6. D'une part, il ressort des pièces du dossier que Mme D a déposé sa demande d'asile le 19 mai 2022 auprès de la préfecture de Seine-et-Marne de sorte que, contrairement à ce qui est soutenu, l'Office français de protection des réfugiés et apatrides (OFPRA) pouvait régulièrement lui notifier par la voie électronique la décision prise sur sa demande. D'autre part, il ressort des mentions du relevé d'information extrait de l'application TelemOfpra produit en défense, lesquelles font foi jusqu'à preuve du contraire, que la décision du 25 juillet 2022 par laquelle l'OFPRA a rejeté la demande d'asile de Mme D a été mise à disposition par voie électronique le 29 juillet suivant. A défaut de consultation par la requérante, ladite décision est réputée lui avoir été notifiée le 12 août 2022, de sorte que le délai de recours contentieux devant la Cour nationale du droit d'asile (CNDA) a commencé à courir le 13 août pour expirer le 13 septembre suivant. Faute de recours introduit dans ce délai, la décision de l'OFPRA rejetant sa demande d'asile est ainsi devenue définitive le 14 septembre 2022, avant l'introduction de son recours devant la CNDA, présenté tardivement le 7 novembre 2022. Dans ces conditions, la demande d'asile de Mme D était définitivement rejetée le 13 octobre 2022, date de l'arrêté attaqué. Par suite, le moyen tiré de la méconnaissance du 4° de l'article L. 611-1 du code de l'entrée et du séjour des étrangers et du droit d'asile doit être écarté.

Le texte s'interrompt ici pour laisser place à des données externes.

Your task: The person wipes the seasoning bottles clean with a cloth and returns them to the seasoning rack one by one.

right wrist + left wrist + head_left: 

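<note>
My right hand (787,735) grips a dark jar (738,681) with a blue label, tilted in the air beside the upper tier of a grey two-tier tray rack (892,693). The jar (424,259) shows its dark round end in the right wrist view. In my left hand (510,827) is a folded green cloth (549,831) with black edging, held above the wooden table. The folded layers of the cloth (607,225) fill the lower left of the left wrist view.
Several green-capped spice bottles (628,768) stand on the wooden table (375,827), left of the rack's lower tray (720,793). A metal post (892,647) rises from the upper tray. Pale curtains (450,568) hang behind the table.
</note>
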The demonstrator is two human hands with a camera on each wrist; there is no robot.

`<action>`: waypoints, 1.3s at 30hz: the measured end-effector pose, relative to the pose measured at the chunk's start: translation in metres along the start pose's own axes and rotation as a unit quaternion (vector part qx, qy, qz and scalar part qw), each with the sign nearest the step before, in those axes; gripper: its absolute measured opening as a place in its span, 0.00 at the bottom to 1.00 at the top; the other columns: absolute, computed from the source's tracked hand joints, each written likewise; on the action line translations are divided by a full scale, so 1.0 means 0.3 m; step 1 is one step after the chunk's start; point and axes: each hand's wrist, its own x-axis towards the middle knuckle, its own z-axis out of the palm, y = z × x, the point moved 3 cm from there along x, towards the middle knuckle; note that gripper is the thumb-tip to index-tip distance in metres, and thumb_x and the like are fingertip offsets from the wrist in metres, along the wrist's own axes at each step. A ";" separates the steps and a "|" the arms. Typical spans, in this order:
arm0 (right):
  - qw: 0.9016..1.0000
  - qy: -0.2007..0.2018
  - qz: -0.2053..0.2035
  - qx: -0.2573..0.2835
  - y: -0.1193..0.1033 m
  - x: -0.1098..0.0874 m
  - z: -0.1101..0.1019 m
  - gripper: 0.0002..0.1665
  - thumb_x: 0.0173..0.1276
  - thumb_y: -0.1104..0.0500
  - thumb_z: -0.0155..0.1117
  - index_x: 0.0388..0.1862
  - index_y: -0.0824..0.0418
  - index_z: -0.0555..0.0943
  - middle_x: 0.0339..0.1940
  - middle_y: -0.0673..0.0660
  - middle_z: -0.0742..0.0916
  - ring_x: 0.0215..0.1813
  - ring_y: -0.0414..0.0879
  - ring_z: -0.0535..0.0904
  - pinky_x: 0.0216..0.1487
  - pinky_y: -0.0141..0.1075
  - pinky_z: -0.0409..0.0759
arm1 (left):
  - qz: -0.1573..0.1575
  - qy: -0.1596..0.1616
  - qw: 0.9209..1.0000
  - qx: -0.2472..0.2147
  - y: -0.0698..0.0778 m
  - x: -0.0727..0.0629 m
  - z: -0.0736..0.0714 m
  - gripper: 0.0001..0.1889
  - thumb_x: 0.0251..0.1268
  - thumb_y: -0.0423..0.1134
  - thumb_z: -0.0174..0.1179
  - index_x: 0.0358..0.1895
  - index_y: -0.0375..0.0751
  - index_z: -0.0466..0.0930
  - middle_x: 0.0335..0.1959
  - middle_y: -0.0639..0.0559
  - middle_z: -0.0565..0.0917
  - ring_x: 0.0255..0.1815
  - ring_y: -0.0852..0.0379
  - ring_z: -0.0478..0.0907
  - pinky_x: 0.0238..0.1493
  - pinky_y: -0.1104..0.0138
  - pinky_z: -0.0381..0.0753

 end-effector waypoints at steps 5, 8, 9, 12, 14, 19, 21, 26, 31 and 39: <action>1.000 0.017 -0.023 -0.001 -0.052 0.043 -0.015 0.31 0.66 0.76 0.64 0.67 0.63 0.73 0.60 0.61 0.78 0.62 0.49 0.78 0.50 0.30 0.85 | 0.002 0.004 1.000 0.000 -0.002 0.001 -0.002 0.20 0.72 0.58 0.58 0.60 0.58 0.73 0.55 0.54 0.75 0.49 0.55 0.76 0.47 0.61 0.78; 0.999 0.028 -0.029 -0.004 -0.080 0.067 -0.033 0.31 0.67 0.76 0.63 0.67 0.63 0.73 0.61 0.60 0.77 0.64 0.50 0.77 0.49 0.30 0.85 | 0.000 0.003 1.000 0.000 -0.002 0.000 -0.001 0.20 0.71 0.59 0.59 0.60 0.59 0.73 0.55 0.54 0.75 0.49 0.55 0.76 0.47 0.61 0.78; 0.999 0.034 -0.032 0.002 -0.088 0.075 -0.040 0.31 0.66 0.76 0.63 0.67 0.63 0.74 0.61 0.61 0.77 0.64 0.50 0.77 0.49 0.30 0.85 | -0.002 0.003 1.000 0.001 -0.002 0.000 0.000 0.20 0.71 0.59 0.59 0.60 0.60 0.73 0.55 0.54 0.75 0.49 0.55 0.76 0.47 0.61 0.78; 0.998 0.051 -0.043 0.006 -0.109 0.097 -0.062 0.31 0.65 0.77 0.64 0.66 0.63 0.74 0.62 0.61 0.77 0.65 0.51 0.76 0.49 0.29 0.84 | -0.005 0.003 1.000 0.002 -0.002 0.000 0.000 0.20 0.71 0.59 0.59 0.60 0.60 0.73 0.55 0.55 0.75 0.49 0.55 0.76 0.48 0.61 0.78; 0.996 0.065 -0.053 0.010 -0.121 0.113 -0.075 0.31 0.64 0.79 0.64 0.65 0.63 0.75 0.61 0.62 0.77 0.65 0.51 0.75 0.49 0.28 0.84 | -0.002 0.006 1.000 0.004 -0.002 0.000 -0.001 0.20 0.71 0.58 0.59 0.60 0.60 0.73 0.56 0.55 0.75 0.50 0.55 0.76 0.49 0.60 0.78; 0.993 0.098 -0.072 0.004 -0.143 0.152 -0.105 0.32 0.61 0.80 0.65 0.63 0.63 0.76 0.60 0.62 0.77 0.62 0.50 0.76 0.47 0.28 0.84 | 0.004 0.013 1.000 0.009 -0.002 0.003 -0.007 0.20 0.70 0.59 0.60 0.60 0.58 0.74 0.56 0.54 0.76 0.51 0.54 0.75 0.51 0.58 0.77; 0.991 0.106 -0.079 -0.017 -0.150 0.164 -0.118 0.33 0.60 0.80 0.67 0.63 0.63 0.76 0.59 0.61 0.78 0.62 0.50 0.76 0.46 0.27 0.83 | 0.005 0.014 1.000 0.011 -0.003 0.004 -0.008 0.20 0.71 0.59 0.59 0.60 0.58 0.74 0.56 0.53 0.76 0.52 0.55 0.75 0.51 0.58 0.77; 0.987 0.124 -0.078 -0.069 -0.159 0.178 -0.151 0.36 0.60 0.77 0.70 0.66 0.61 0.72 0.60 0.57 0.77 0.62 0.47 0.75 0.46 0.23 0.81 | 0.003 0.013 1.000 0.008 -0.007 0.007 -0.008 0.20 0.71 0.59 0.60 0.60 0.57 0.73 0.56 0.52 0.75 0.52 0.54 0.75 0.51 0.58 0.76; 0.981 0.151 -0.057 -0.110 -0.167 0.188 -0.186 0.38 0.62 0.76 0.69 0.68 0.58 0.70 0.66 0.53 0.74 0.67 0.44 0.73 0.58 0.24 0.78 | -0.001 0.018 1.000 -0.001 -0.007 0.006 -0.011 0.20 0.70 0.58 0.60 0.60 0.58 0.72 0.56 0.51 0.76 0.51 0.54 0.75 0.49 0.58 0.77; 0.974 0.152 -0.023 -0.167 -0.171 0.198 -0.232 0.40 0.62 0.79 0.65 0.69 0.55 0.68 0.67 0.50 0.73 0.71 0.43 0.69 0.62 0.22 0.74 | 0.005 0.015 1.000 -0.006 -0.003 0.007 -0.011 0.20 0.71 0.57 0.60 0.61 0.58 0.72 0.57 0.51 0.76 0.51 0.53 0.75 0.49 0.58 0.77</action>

7. En cinquième et dernier lieu, aux termes de l'article 8 de la convention européenne de sauvegarde des droits de l'homme et des libertés fondamentales : " " 1. Toute personne a droit au respect de sa vie privée et familiale, de son domicile et de sa correspondance. / 2. Il ne peut y avoir ingérence d'une autorité publique dans l'exercice de ce droit que pour autant que cette ingérence est prévue par la loi et qu'elle constitue une mesure qui, dans une société démocratique, est nécessaire à la sécurité nationale, à la sûreté publique, au bien-être économique du pays, à la défense de l'ordre et à la prévention des infractions pénales, à la protection de la santé ou de la morale, ou à la protection des droits et libertés d'autrui. ".

8. Il ressort des pièces du dossier que Mme D, entrée en France le 5 avril 2022, s'est déclarée divorcée et sans enfants à charge. De plus, elle ne justifie, à la date d'édiction de l'arrêté attaqué, ni de liens privés ou familiaux d'une particulière ancienneté, intensité et stabilité ni d'une quelconque insertion professionnelle sur le territoire français. Si elle se prévaut d'une relation de concubinage avec un ressortissant français, de la naissance d'un premier enfant issu de cette relation le 19 mars 2023, de la naissance à venir d'un second enfant et d'un projet de mariage, ces éléments, tous postérieurs à l'arrêté attaqué, sont sans incidence sur sa légalité. Par ailleurs, elle n'établit ni être isolée en cas de retour dans son pays d'origine, où elle a vécu jusqu'à l'âge de 21 ans, ni être dans l'impossibilité de s'y réinsérer socialement et professionnellement. Dans ces conditions, l'arrêté attaqué n'a pas porté au droit au respect de la vie privée et familiale de la requérante une atteinte disproportionnée par rapport aux objectifs pour lesquels il a été pris. Par suite, le moyen tiré de la méconnaissance de l'article 8 de la convention européenne de sauvegarde des droits de l'homme et des libertés fondamentales doit être écarté.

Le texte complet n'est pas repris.